Bewertung:

Das Buch bietet eine umfassende und wissenschaftliche Analyse der katholischen Soziallehre, wobei ihre integrale Rolle in der Moraltheologie und ihre Entwicklung durch die Kirchengeschichte hervorgehoben wird. Während es für seine Tiefe und Klarheit gelobt wird, werden einige Bedenken hinsichtlich möglicher Voreingenommenheit in Rezensionen und der Perspektive des Autors geäußert.
Vorteile:Das Buch bietet eine gute Darstellung und Verteidigung der katholischen Soziallehre und verbindet sie sowohl mit historischen als auch mit modernen Perspektiven. Es ist gut recherchiert, bietet eine systematische Analyse der wichtigsten Dokumente und betont die Würde der menschlichen Person. Es wendet sich an Wissenschaftler, Studenten und an der katholischen Sozialethik Interessierte.
Nachteile:Es gibt einige Bedenken hinsichtlich der Objektivität der Rezensionen, und es wird der Vorwurf erhoben, dass der Verleger einseitige Werbung betreibt. Es gibt auch Kommentare, die darauf hindeuten, dass die Integrität des Autors oder seine Beziehung zu Jesus seine Sichtweise beeinträchtigen könnte.
(basierend auf 5 Leserbewertungen)
Catholic Social Teaching, 1891-Present: A Historical, Theological, and Ethical Analysis
Charles E. Curran bietet die erste umfassende Analyse und Kritik der Entwicklung der modernen katholischen Soziallehre aus der Perspektive der Theologie, Ethik und Kirchengeschichte. Curran untersucht die Methodik und den Inhalt der Dokumente der katholischen Soziallehre, die nach allgemeiner Auffassung zwölf päpstliche Schreiben, beginnend mit der Enzyklika Rerum novarum von Leo XIII. aus dem Jahr 1891, zwei Dokumente des Zweiten Vatikanischen Konzils und zwei Hirtenbriefe der amerikanischen Bischöfe umfasst.
Er behauptet, dass die grundlegende Basis für dieses Lehrwerk aus einer anthropologischen Perspektive stammt, die sowohl die angeborene Würde als auch die soziale Natur der menschlichen Person anerkennt - daher zeichnen die Lehren der Kirche zu politischen und wirtschaftlichen Fragen einen Mittelweg zwischen den beiden Extremen des Individualismus und des Kollektivismus. Die Dokumente selbst neigen dazu, jegliche Diskontinuität mit früheren Dokumenten herunterzuspielen, aber Currans systematische Analyse zeigt die bedeutenden historischen Entwicklungen auf, die im Laufe von mehr als einem Jahrhundert stattgefunden haben. Obwohl Curran die vielen Stärken dieser Lehre sehr schätzt, weist er auch auf die Schwächen und anhaltenden Spannungen in der katholischen Soziallehre von heute hin.

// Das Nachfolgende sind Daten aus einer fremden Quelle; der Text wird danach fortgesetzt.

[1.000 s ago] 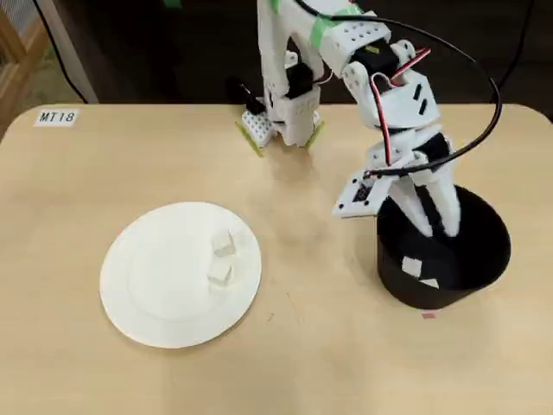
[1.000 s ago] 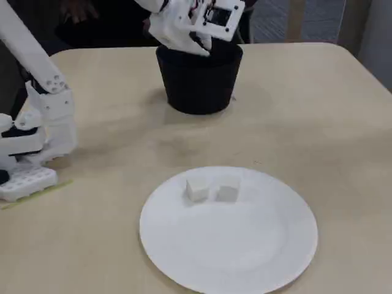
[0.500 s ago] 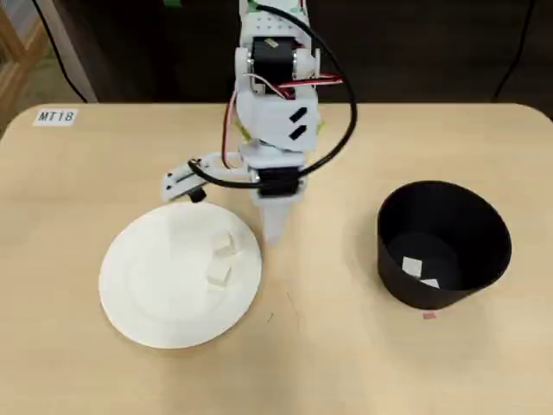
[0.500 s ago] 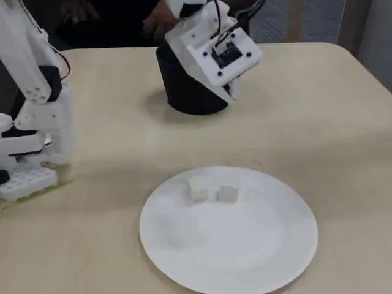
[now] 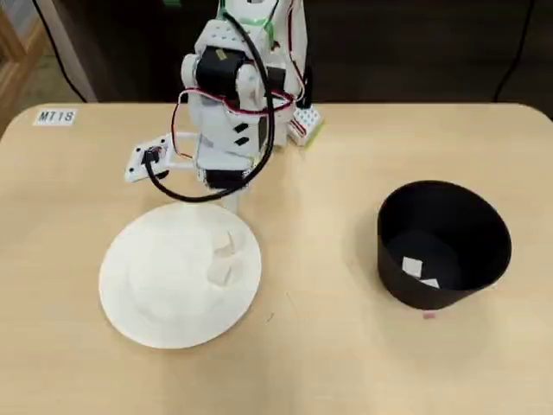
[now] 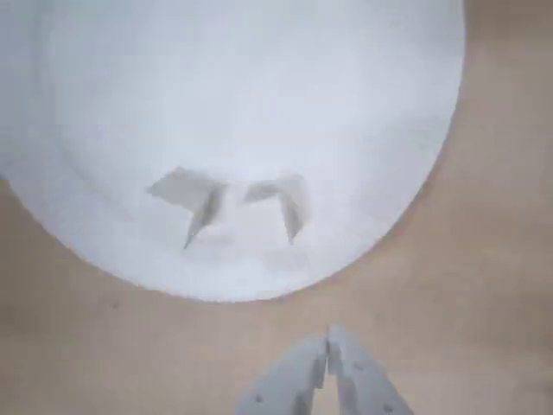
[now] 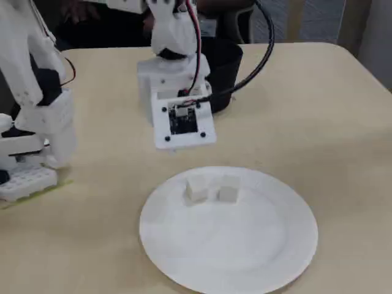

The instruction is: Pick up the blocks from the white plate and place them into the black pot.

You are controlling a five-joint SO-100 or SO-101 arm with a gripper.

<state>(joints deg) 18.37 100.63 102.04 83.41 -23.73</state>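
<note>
Overhead view, pot: I see two blocks (image 5: pixel 420 273) lying on the floor of the black pot (image 5: pixel 484 233), at the right of the bench (image 5: pixel 328 346).
Overhead view, plate: two further blocks (image 5: pixel 226 259) remain on the white plate (image 5: pixel 138 294), toward its right side, near the arm.
Wrist view, end effector: the end effector (image 6: pixel 329 339) is closed and empty, its tips meeting over bare bench just off the plate rim.
Wrist view, blocks: both plate blocks sit side by side, just apart, near the rim closest to the tips.
Fixed view, plate: the same pair rests near the plate's far edge, the arm behind them.
Progress, my judgement: about half done; two blocks delivered, two left to lift and carry across.
</note>
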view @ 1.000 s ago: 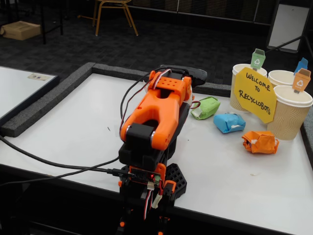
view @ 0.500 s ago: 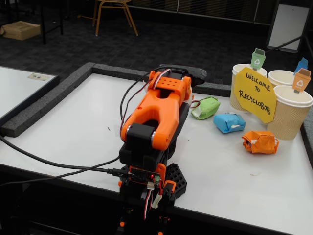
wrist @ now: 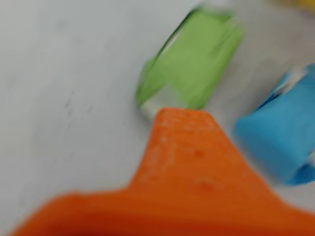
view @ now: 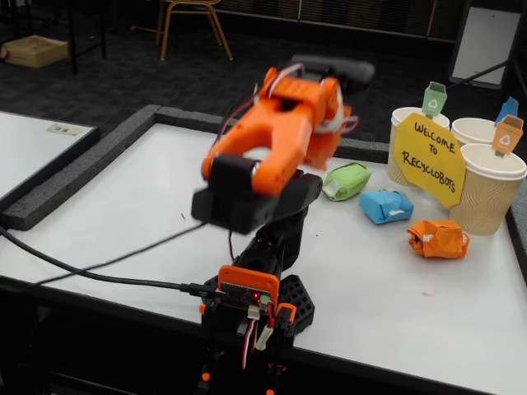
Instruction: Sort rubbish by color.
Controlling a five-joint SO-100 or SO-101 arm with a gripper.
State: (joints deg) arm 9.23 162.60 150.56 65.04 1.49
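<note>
Three crumpled paper wads lie on the white table (view: 123, 206). In the fixed view the green wad (view: 346, 181) is furthest left, the blue wad (view: 386, 206) is to its right, and the orange wad (view: 439, 239) is nearest the cups. The orange arm reaches toward them, and its gripper (view: 327, 152) hovers blurred just left of and above the green wad. In the wrist view one orange finger (wrist: 182, 147) points at the green wad (wrist: 192, 61), its tip at the wad's near edge, with the blue wad (wrist: 280, 140) to the right. The second finger is hidden.
Three beige paper cups (view: 486, 193) stand at the table's right rear with green, blue and orange tags. A yellow "Welcome to Recyclobots" sign (view: 428, 160) leans on them. A black cable (view: 99, 276) crosses the table to the arm's base (view: 251, 300). A grey foam border (view: 74, 177) edges the table.
</note>
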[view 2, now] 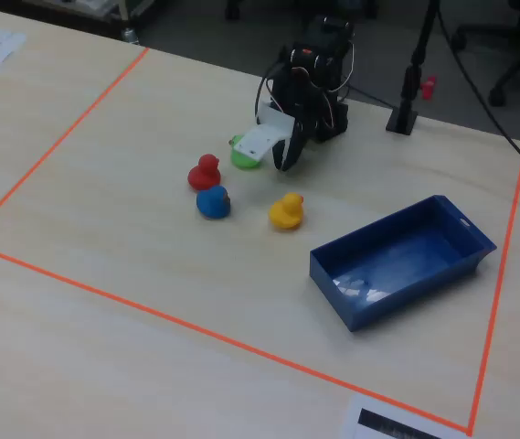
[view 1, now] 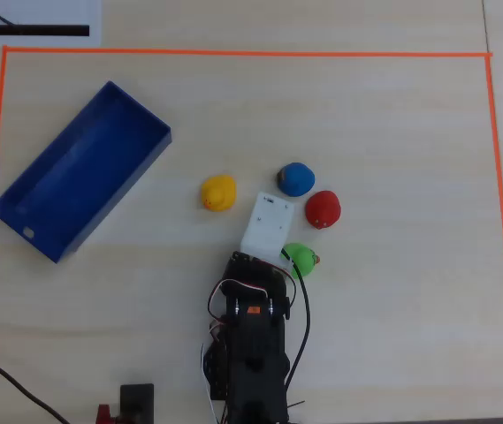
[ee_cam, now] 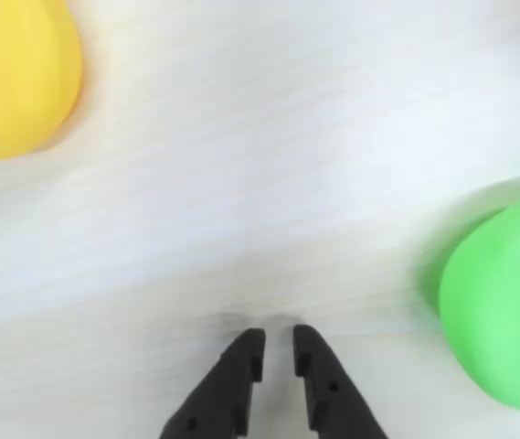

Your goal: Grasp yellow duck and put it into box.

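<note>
Tool (ee_cam: pixel 278 340) is hanging low over the bench (ee_cam: pixel 269 183), fingers nearly together, gripping nothing. Green duck (ee_cam: pixel 506 306) is sitting just right of it in the wrist view, yellow duck (ee_cam: pixel 17 78) lying farther off upper left. Box (view 1: pixel 81 170) is sitting empty well apart, left overhead

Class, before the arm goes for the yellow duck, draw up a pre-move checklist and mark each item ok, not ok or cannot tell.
1. Pincer empty: ok, nothing between the fingers.
2. Pincer open enough for the duck: not ok, fingers nearly closed.
3. Yellow duck free of its neighbours: ok, standing apart from the blue duck.
4. Pincer lined up on the yellow duck: not ok, the duck sits at upper left in the wrist view.
5. Green duck clear of the pincer: ok, but close.
6. Blue box empty: ok.
</note>
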Motion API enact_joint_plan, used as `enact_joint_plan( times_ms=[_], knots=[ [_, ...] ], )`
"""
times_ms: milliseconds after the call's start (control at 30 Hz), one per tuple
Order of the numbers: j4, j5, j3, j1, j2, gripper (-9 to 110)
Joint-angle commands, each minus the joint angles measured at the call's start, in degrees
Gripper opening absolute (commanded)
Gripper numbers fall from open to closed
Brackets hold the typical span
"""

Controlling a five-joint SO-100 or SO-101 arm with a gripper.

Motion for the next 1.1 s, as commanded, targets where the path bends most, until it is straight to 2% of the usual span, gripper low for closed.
enact_joint_plan(
  times_ms=[0,533,600,667,900,1067],
  knots=[
    [1.32,0.26,-0.44,0.18,-0.09,0],
    [1.41,-0.97,-0.44,0.09,-0.09,0],
    [1.41,-0.7,-0.44,0.09,-0.09,12],
    [1.41,-0.62,-0.44,0.09,-0.09,18],
    [1.41,-0.18,-0.44,0.09,-0.09,15],
    [1.23,0.62,-0.44,0.09,-0.09,37]
  ],
)
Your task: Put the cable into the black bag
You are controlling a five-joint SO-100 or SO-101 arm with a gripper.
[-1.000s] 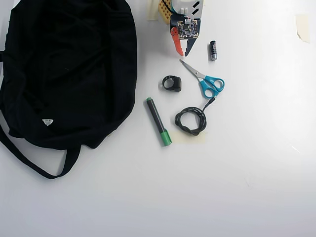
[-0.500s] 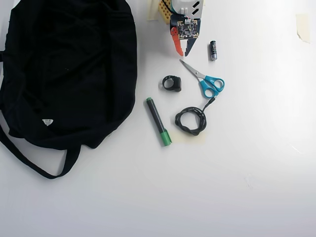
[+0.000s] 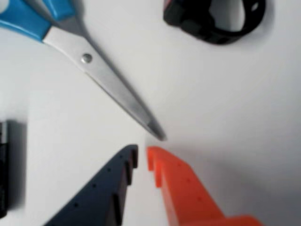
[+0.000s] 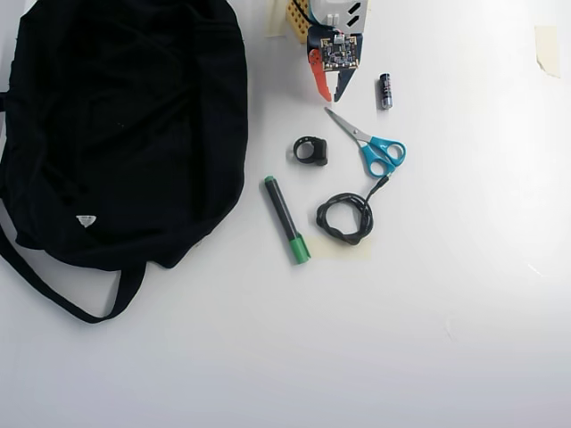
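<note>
The cable is a black coil lying on the white table, shown only in the overhead view, below the scissors and well clear of the arm. The black bag lies flat at the left with its strap trailing toward the bottom. My gripper is at the top centre, far from both. In the wrist view the gripper has an orange finger and a dark blue finger. Their tips are almost together with nothing between them, just short of the scissor tip.
Blue-handled scissors lie just in front of the gripper. A black ring-shaped object, a green marker and a small battery lie nearby. A piece of tape is stuck at the top right.
</note>
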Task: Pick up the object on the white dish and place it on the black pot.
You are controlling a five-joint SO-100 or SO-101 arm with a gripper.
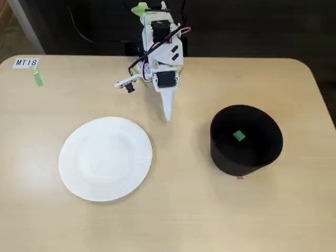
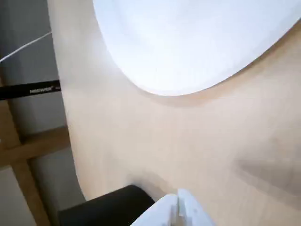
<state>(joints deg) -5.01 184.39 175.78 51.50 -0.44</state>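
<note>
The tiny green cube [image 1: 239,136] lies inside the black pot [image 1: 245,149] at the right of the table in the fixed view. The white paper plate [image 1: 106,158] sits at the left and has nothing on it; its rim fills the top of the wrist view [image 2: 197,42]. My gripper [image 1: 168,111] is folded back near the arm's base at the table's far edge, pointing down between plate and pot, apart from both. Its white fingers are shut and empty; in the wrist view the gripper [image 2: 178,207] shows closed tips next to the pot's edge [image 2: 108,207].
A white label reading MT18 [image 1: 25,62] and a green tape strip [image 1: 38,77] are at the far left corner. The table's edge and a wooden frame [image 2: 28,150] show at the left of the wrist view.
</note>
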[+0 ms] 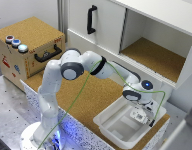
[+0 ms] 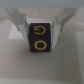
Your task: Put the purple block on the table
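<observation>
Purple block [image 2: 41, 39] sits between the two pale fingers [image 2: 20, 24] of the hand [image 2: 42, 26], which close against its opposite sides, so the hand is gripping the block. In the wrist view the block's near face carries two yellow ring-shaped marks, one above the other. Beneath it lies the pale floor of the white bin [image 2: 42, 70]; whether the block rests on that floor or hangs just above it cannot be told.

In the exterior view the arm [image 1: 103, 67] reaches from its base at the lower left toward the exterior view's right, and the hand [image 1: 142, 116] is lowered inside the white bin [image 1: 111, 122]; the block itself is too small and hidden there to make out. The bin stands on the table [image 1: 88, 100], a long surface with a brown cork-textured top and white speckled sides, near its end on the exterior view's right. A green cable [image 1: 78, 95] runs along the arm.

Behind the table, on the exterior view's left, stands a cork-covered box [image 1: 31, 42] with a black handle [image 1: 48, 54] and three round buttons [image 1: 16, 43] on top. On the right is a white cupboard [image 1: 146, 45] with a cork floor and a black door handle [image 1: 91, 20]
</observation>
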### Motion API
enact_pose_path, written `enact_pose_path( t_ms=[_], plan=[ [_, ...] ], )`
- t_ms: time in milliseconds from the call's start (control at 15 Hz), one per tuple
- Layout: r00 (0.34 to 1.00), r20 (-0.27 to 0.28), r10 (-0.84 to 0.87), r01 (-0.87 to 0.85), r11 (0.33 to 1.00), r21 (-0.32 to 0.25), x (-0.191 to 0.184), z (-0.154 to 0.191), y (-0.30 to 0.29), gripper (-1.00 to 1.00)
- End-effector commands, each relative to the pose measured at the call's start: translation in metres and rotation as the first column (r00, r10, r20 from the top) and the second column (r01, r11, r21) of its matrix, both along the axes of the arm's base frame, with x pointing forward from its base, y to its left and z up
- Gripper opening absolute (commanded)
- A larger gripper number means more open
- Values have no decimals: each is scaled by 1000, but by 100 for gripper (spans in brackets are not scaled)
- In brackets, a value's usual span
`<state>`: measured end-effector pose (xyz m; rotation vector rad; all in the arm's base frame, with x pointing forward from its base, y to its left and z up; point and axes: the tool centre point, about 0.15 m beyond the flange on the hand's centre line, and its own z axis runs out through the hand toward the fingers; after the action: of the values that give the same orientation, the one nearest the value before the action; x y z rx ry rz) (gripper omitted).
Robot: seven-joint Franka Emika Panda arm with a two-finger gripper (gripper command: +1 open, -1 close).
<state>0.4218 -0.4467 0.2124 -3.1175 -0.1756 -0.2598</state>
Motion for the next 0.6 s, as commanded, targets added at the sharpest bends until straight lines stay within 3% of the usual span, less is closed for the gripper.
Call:
enact_pose_path(
  t_ms=[0, 533],
  plan=[
    [999, -30, 17, -16, 999, 35, 12, 7, 2, -100],
    [995, 94, -36, 34, 999, 14, 18, 88, 87, -100]
  ],
)
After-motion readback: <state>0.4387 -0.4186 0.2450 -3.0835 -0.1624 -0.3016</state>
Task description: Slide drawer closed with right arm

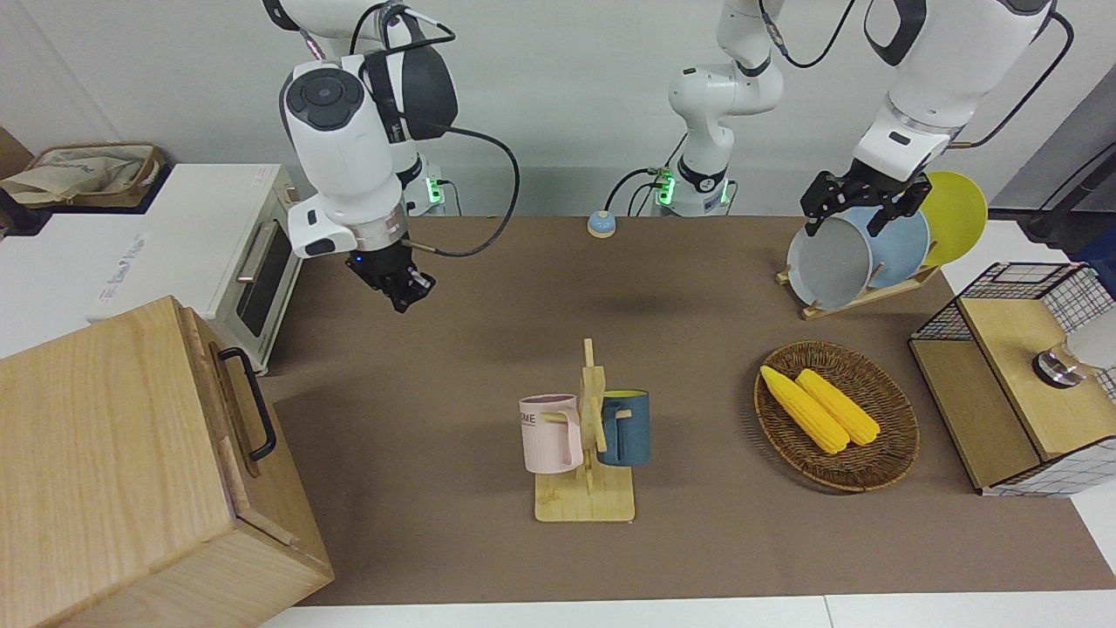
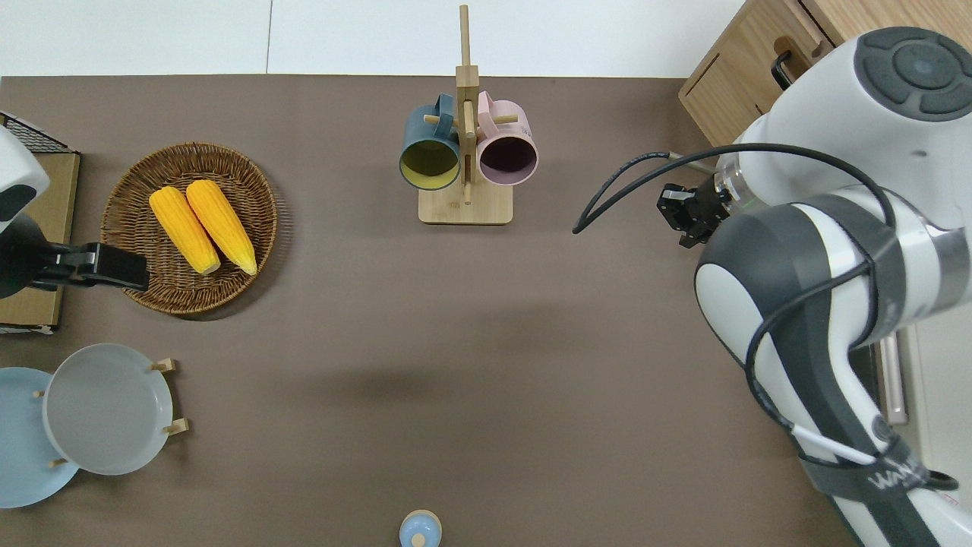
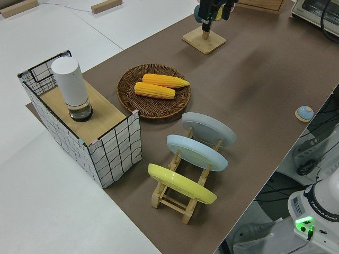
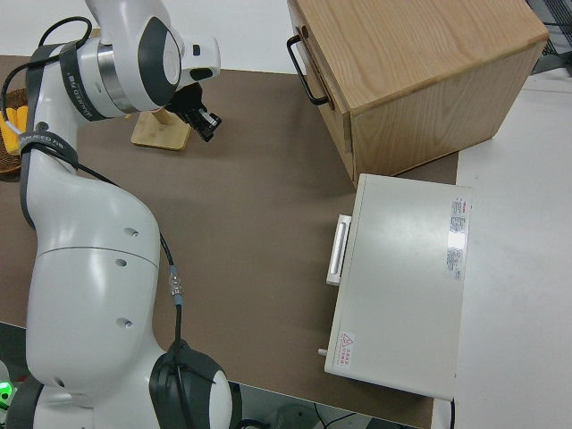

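The drawer (image 1: 234,410) is the top front panel of the pale-wood cabinet (image 1: 105,471) at the right arm's end of the table. It sits flush with the cabinet, and its black loop handle (image 1: 251,403) is free. The handle also shows in the overhead view (image 2: 781,70) and the right side view (image 4: 304,68). My right gripper (image 1: 410,295) is shut and empty, up in the air. In the overhead view (image 2: 678,220) it is over bare table between the cabinet and the mug rack, apart from the drawer. My left gripper (image 1: 844,225) is parked, open.
A white toaster oven (image 1: 253,262) stands beside the cabinet, nearer to the robots. A wooden mug rack (image 1: 586,436) with two mugs stands mid-table. A wicker basket (image 1: 889,453) of corn, a plate rack (image 1: 859,253), a wire-mesh box (image 1: 1020,375) and a small blue bell (image 1: 601,224) are also there.
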Robot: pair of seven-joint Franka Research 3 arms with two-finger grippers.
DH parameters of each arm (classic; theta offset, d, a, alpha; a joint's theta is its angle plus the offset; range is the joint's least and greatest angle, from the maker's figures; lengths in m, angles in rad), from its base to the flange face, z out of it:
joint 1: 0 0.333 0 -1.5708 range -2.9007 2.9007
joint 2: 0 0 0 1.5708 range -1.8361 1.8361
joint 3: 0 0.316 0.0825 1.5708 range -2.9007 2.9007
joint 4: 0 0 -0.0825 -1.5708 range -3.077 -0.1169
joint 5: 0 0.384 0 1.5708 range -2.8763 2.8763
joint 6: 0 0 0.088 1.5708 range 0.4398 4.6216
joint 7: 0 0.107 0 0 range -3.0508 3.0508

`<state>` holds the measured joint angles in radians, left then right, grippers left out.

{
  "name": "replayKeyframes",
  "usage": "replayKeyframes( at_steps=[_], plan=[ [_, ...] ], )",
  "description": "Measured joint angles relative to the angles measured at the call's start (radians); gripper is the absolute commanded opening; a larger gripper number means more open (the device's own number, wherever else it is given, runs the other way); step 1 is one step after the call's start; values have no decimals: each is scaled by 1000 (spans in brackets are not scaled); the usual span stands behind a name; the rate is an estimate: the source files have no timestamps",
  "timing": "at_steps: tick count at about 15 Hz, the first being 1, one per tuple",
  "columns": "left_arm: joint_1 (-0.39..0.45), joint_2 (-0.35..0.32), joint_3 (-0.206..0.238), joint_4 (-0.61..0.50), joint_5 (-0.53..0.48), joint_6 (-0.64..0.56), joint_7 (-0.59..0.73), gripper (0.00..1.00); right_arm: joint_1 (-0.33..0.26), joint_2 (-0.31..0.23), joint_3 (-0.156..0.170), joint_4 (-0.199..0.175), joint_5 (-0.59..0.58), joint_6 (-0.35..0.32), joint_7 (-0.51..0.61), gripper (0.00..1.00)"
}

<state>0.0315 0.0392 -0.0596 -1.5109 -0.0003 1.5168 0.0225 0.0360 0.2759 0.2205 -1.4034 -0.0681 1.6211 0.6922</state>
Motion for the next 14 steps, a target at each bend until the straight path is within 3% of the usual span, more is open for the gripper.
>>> replayKeyframes(
  at_steps=[5, 10, 11, 14],
  plan=[
    [0, 0, 0, 0, 0, 0, 0, 993, -5, -74, -18, -4, 0, -50, -256, 0],
    [0, 0, 0, 0, 0, 0, 0, 993, -23, -127, -23, -20, 1, -91, -343, 14],
    [0, 0, 0, 0, 0, 0, 0, 993, -29, -132, -22, -21, 1, -92, -361, 83],
    [0, 0, 0, 0, 0, 0, 0, 993, -47, -137, -22, -22, 28, -92, -390, 461]
  ],
)
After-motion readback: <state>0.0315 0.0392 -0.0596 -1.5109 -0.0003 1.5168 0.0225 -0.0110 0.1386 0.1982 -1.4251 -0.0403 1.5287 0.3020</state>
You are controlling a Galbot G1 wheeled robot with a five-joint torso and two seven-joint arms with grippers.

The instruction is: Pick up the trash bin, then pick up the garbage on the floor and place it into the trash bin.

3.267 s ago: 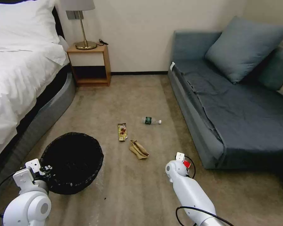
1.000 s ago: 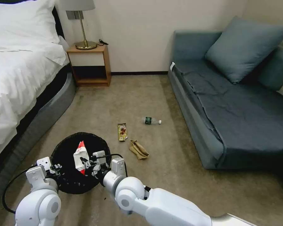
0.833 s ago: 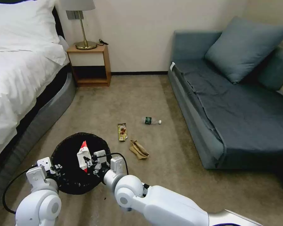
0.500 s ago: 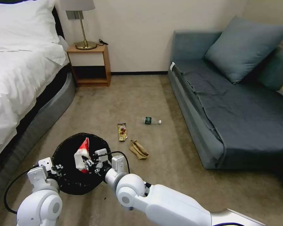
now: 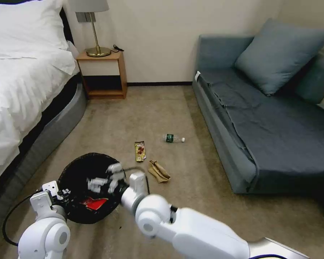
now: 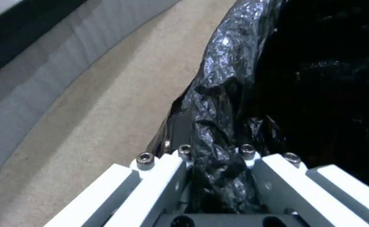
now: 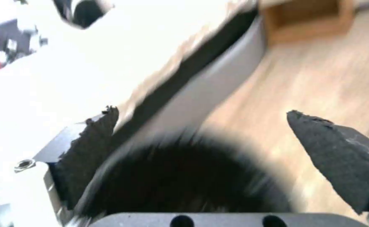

Dieser Band richtet sich an Wissenschaftler und Studenten der katholischen Sozialethik sowie an diejenigen, die in der katholischen Sozialarbeit tätig sind, und wird auch nichtkatholische Leser ansprechen, die an einem Verständnis und einer Bewertung der katholischen Soziallehre interessiert sind.